[ACTION ITEM]: Match the string "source" against each line below, and copy every line that matches.
━━━━━ INPUT ━━━━━
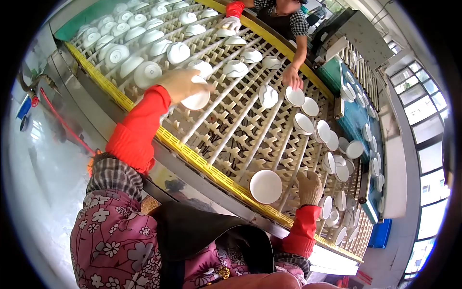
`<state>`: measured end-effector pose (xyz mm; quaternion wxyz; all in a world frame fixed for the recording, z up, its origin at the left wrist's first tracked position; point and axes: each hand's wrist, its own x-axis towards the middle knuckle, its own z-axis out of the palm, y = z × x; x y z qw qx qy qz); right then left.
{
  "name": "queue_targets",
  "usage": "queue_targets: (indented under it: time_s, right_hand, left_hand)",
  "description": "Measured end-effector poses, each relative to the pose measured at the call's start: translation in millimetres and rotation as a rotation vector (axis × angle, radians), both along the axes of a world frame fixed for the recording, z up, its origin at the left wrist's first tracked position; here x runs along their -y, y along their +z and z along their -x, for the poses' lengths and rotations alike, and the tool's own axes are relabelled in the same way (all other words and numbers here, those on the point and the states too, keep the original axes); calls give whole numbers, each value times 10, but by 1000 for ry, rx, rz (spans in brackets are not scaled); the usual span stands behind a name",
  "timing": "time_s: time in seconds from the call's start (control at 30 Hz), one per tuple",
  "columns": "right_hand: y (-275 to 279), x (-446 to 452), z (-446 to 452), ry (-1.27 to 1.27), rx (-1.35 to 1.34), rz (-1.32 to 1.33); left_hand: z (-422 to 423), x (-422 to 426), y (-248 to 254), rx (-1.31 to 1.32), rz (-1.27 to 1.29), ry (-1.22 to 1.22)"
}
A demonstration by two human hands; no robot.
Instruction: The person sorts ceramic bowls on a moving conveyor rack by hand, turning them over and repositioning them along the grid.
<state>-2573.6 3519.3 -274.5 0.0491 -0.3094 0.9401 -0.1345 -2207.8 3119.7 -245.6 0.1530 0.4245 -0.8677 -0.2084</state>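
Observation:
My left hand (185, 86), in a pale glove with a red sleeve cuff, is closed on a white bowl (196, 100) over the left part of a pegged conveyor (226, 120). Several white bowls, many bottom up, lie just beyond it, among them one upturned bowl (147, 74). My right hand (309, 189), also gloved, hovers over the conveyor's near right side with its fingers apart and nothing visible in them. To its left a white bowl (266, 187) faces up near the yellow edge. Another bowl (326, 207) stands tilted on its right.
Across the conveyor a co-worker's gloved hand (231, 23) is by the bowls, and their bare hand (292, 78) touches a bowl (294, 96). Yellow guards (192, 154) line the conveyor. A green-blue belt (356, 123) with bowls runs at right. A blue bin (380, 233) stands beyond.

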Motion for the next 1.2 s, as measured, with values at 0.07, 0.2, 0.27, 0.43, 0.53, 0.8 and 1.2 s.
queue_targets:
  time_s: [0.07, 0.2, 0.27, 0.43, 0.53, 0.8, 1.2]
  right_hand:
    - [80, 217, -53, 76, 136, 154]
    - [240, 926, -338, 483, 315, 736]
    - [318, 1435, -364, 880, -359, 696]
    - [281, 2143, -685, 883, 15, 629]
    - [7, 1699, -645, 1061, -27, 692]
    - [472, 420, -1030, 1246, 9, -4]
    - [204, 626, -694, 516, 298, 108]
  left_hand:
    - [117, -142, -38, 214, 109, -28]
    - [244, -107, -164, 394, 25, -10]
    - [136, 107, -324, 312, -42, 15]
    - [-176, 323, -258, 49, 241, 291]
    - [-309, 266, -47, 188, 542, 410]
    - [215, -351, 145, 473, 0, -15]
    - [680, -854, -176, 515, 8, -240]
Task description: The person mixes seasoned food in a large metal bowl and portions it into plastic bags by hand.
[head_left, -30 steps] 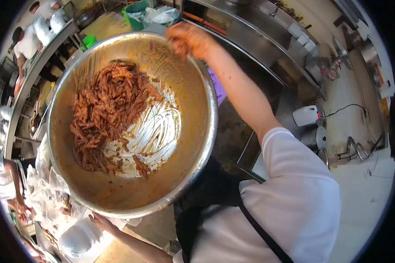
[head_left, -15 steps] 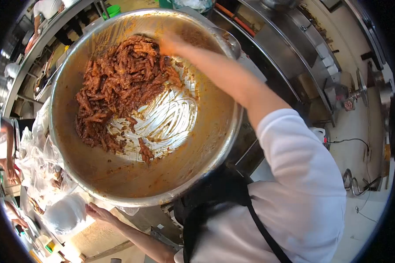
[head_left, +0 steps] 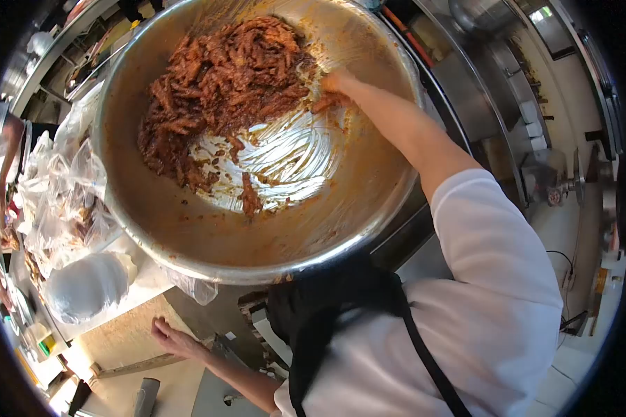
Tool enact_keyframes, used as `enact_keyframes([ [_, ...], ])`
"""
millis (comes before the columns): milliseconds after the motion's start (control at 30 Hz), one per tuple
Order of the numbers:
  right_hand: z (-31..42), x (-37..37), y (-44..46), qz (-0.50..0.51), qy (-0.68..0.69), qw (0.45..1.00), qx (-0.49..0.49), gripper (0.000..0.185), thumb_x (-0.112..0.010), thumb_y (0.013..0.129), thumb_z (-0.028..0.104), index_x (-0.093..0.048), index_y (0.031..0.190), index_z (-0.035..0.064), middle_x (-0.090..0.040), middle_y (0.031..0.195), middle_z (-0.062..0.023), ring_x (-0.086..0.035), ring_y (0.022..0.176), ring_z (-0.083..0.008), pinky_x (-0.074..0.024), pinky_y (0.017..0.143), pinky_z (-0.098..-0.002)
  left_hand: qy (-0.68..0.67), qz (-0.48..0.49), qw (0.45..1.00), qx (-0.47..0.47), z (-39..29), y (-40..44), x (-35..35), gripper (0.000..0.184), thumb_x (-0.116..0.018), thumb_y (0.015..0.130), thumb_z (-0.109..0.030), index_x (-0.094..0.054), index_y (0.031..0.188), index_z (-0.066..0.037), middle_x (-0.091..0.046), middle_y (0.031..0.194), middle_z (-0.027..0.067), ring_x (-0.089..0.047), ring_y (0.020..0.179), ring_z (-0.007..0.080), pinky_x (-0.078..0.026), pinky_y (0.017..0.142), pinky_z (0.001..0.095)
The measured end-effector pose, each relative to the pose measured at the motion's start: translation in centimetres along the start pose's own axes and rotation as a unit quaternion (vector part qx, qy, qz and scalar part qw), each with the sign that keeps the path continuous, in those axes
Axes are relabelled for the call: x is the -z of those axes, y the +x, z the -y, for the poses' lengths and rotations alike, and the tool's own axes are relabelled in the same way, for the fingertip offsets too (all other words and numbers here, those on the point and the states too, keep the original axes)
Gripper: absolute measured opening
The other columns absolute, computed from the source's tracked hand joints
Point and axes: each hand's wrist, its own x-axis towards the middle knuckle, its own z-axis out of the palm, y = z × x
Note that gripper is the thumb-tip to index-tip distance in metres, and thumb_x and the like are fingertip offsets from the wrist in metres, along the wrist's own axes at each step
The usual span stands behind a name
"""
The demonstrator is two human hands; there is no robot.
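A large metal bowl [head_left: 257, 254] holds a heap of chicken feet [head_left: 229, 76] coated in thick red-brown sauce, piled toward its far left. My right hand [head_left: 337, 85] is inside the bowl at the right edge of the heap, against the sauced pieces. Its fingers blend with the sauce, so whether they grip a piece is unclear. A few bits lie apart on the shiny, smeared bottom. My left hand [head_left: 177, 340] hangs below the bowl's near left side, holding nothing, with its fingers stretched out. It is nearest to a filled white plastic bag [head_left: 89, 286].
Clear plastic bags [head_left: 55, 201] with contents crowd the counter left of the bowl. Another person's arm [head_left: 10, 149] shows at the far left. Metal counters [head_left: 459, 76] run along the right, and a cutting-board-like surface [head_left: 129, 333] lies lower left.
The view has shifted, putting the bowl higher in the frame. My right hand has come nearer along the heap's right edge. My left hand has moved away from the white bag.
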Motion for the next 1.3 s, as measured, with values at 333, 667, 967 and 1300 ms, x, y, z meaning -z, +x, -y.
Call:
enact_keyframes([
  [333,14.9,-6.0,-20.5,0.098,0.020,0.972,0.212,0.054,-0.050,0.092,0.026,-0.030,0.136,0.0001,-0.031,0.137,-0.0309,-0.053,0.107,-0.0486,-0.0493,0.085,-0.0500,0.077,0.124,0.951,-0.272,-7.1,-3.6,-5.8,0.074,-0.066,0.084,-0.045,-0.038,0.130,0.006,-0.043,0.127,0.0243,-0.037,0.122,0.0376,-0.029,0.105,0.0438],
  [667,19.8,-4.7,-31.7,0.310,0.127,0.873,0.355,0.063,-0.045,0.091,0.054,-0.052,0.126,0.0019,-0.060,0.110,-0.0297,-0.059,0.107,-0.0316,-0.0468,0.091,-0.0415,0.069,0.097,0.989,-0.090,-1.6,-1.0,-4.2,0.026,-0.052,0.088,-0.015,-0.058,0.101,0.007,-0.052,0.090,0.0213,-0.051,0.087,0.0362,-0.041,0.080,0.0439],
  [967,20.0,-0.3,-26.2,0.569,0.517,0.626,0.127,0.038,-0.057,0.089,0.045,-0.058,0.072,0.0114,-0.052,0.055,0.0011,-0.048,0.039,-0.0099,-0.0400,0.035,-0.0285,-0.033,0.081,0.996,0.033,-0.6,1.0,-2.8,0.038,-0.046,0.097,-0.027,-0.060,0.104,0.007,-0.063,0.088,0.0173,-0.057,0.079,0.0236,-0.046,0.072,0.0368],
  [1300,25.2,-10.3,-16.0,-0.109,-0.087,0.828,0.543,0.042,-0.054,0.089,0.031,-0.052,0.123,0.0061,-0.050,0.115,-0.0215,-0.062,0.084,-0.0395,-0.0523,0.072,-0.0476,-0.195,0.075,0.968,0.135,-4.5,0.7,-1.6,0.040,-0.046,0.097,-0.035,-0.063,0.113,-0.003,-0.041,0.071,-0.0024,-0.033,0.059,0.0073,-0.028,0.051,0.0235],
])
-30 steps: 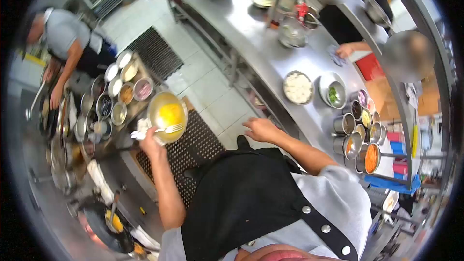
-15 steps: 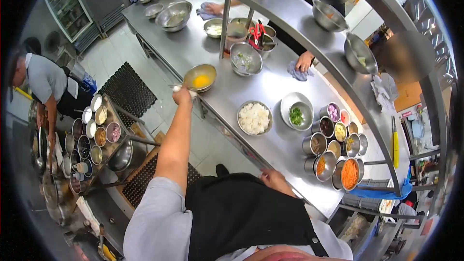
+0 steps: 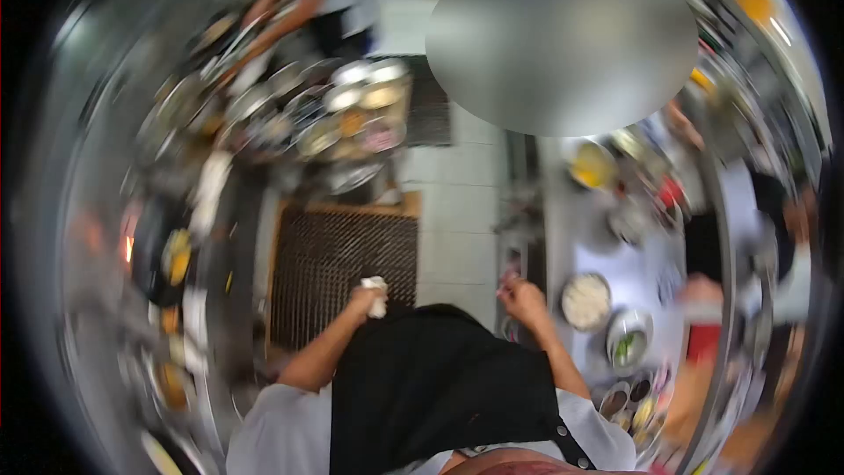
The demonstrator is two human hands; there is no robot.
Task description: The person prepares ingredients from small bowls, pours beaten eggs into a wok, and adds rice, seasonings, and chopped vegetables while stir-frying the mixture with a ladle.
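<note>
My left hand (image 3: 361, 302) is closed around a crumpled white cloth (image 3: 377, 296), low in front of my black apron and above the dark floor mat. My right hand (image 3: 525, 301) is beside the edge of the steel counter (image 3: 563, 237); its fingers look bent, but blur hides whether they hold anything. Nearest to it on the counter is a bowl of white rice (image 3: 586, 301). A bowl with chopped greens (image 3: 628, 343) sits close by. Farther along the counter stands a metal bowl with yellow liquid (image 3: 592, 165).
To the left, a wok (image 3: 164, 255) with yellow food sits on the stove near a flame. Several ingredient containers (image 3: 352, 121) crowd a stand ahead, where a co-worker (image 3: 330, 0) reaches over pans. A slatted mat (image 3: 343, 268) covers the floor. Another person's hand (image 3: 684, 126) shows across the counter.
My view has swung left toward the stove. My left hand has come away from the bowl of yellow liquid and back to my body, still with the white cloth. My right hand has risen slightly.
</note>
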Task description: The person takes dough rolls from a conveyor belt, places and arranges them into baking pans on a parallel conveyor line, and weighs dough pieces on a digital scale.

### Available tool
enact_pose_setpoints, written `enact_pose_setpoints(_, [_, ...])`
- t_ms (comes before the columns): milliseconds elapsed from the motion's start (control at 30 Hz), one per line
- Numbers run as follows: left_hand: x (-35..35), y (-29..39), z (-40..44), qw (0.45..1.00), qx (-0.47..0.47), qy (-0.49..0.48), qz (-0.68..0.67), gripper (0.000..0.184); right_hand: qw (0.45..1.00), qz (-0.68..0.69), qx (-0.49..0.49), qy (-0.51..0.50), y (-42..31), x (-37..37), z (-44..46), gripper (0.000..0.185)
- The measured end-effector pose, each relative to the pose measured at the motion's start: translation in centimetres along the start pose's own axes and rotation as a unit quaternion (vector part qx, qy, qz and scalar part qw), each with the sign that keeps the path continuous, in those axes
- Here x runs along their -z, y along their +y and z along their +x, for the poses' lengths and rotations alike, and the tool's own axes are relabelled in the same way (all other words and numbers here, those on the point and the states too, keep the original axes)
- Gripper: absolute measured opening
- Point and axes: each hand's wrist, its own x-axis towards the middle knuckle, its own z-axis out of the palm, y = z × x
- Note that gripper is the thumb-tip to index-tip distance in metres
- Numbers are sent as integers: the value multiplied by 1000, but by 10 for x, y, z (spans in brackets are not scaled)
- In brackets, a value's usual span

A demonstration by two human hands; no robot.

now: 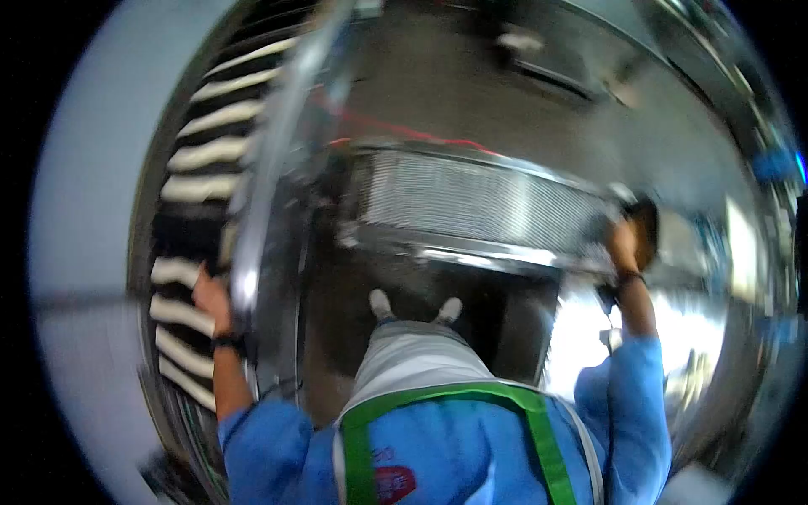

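Pale, wavy strips [206,153] lie in a row across a dark rack or belt at the left. My left hand [212,301] is at the near part of this row, over the strips beside the metal rail [252,236]; blur hides whether its fingers hold anything. My right hand [624,244] is at the right end of a ribbed metal surface [471,202], with its fingers against a dark brown object [645,231] that I cannot make out.
The ribbed surface stands crosswise ahead of my feet [381,303]. A red line [421,135] runs behind it. A bright, shiny surface [581,337] is at the right. Blurred equipment lines the far right edge.
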Motion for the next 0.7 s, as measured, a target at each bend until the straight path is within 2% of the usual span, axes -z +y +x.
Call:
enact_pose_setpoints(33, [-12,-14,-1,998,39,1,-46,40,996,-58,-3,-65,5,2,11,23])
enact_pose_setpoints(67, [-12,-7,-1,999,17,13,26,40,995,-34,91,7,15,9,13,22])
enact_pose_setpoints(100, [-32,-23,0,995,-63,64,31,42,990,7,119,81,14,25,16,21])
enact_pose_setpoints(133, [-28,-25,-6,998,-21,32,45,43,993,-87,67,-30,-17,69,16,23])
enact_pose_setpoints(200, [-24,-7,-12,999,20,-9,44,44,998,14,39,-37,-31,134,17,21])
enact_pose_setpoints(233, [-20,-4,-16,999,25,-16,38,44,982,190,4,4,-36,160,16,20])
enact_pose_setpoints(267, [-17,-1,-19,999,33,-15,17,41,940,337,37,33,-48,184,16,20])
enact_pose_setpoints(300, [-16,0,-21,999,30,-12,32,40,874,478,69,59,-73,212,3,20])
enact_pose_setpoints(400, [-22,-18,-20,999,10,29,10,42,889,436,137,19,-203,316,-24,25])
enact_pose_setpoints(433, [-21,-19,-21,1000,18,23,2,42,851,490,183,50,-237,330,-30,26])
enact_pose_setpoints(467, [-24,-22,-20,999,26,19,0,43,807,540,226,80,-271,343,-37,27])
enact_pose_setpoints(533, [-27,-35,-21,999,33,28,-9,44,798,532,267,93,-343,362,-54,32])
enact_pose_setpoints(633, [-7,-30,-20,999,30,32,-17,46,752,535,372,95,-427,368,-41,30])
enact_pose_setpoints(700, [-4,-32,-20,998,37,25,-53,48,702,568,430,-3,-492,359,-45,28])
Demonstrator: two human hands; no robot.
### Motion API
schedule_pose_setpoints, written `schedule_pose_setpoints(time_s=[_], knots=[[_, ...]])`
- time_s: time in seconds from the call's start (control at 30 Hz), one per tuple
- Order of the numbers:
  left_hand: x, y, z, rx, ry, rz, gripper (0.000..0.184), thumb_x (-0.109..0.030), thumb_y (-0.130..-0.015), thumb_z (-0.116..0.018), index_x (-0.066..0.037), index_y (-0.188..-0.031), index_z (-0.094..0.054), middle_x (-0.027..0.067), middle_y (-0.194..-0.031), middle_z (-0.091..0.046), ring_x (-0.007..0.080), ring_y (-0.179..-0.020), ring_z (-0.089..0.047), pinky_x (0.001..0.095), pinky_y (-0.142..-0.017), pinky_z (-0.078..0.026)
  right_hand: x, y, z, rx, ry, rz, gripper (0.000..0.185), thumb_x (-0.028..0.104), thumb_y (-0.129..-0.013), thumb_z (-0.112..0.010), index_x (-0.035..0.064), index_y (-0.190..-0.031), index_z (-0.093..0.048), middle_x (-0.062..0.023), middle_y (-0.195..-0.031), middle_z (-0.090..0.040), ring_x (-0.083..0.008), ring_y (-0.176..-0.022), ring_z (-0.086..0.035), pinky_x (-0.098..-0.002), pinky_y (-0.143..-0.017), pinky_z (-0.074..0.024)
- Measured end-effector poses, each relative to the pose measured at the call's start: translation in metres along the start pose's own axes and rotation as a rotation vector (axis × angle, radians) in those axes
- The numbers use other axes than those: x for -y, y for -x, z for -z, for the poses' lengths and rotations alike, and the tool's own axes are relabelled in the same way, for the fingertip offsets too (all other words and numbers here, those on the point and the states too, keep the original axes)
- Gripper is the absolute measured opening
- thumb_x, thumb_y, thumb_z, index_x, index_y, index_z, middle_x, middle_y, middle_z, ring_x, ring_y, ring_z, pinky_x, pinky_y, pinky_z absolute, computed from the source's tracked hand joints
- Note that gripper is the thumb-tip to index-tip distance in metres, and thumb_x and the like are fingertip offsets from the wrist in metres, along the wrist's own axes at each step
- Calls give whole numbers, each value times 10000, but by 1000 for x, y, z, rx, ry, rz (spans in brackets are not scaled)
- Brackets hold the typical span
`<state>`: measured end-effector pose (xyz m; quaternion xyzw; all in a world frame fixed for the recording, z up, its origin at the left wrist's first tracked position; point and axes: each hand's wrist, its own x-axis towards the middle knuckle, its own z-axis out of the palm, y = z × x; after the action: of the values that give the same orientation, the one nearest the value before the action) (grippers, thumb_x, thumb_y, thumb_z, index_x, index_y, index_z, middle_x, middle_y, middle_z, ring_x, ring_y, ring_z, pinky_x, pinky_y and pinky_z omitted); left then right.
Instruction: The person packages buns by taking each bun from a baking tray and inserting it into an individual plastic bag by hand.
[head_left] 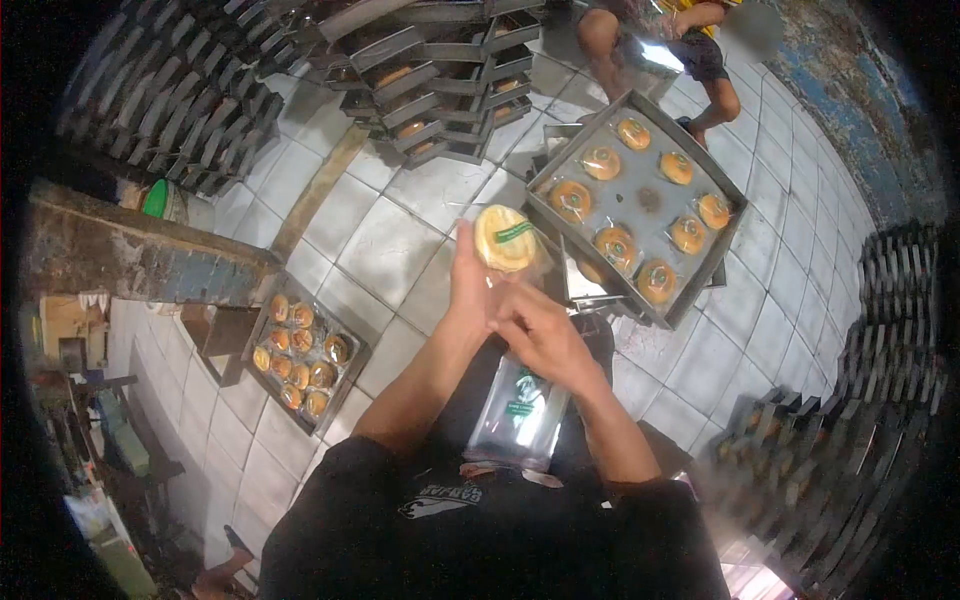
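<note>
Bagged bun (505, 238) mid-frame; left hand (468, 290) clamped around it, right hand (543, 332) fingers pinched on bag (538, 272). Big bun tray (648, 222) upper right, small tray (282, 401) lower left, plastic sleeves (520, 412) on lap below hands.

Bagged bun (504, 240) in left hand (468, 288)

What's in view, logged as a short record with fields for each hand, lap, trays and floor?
Left hand: holding round pale-yellow bun in clear plastic bag, green label showing
Right hand: fingers bent near the bag's lower end
Lap: clear flat plastic packaging with green print
Right tray: square grey metal tray, eight round golden-brown buns
Left tray: dark rectangular tray, wrapped pastries
Floor: pale square tiles
</note>
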<state>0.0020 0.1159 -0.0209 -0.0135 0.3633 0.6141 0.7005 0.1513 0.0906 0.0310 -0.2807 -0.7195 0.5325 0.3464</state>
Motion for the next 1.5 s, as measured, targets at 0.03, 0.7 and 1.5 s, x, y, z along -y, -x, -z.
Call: schedule_pose_setpoints(time_s=[0.03,0.7,1.5], knots=[[2,2,-1,-49,-72,2,711,-622,-1075,-246,-59,-1393,-542,155,-1347,-618,305,-1249,-587,479,-1100,-471,0,0,-3,44,181,151,204,46,-963,-677,57,-842,-513,-50,-962,-626,-123,-722,-554,-286,-648,-469],[-13,105,35,-38,182,-279,541,-520,-1093,-353,-88,-1321,-583,114,-1271,-659,262,-1150,-638,461,-970,-525,91,107,-54,-120,-232,-280,144,54,-945,-693,37,-914,-554,-33,-867,-626,-93,-768,-589,-268,-672,-498],[8,118,64,125,-808,-664,342,-266,-1075,-538,17,-1129,-723,73,-1025,-746,174,-973,-686,301,-868,-529,29,59,-45,-385,420,-141,238,182,-1018,-611,-16,-1124,-688,-204,-851,-694,-323,-757,-696,-402,-709,-534]])
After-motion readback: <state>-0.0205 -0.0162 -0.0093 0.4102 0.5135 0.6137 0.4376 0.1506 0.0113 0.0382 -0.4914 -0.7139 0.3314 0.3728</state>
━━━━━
[ANSWER FOR THIS EXERCISE]:
The other columns absolute, computed from the source's tracked hand joints
- thumb_x, thumb_y, thumb_z, index_x, index_y, index_z, middle_x, middle_y, middle_z, ring_x, ring_y, ring_z, pinky_x, pinky_y, pinky_z absolute, computed from the source's tracked hand joints

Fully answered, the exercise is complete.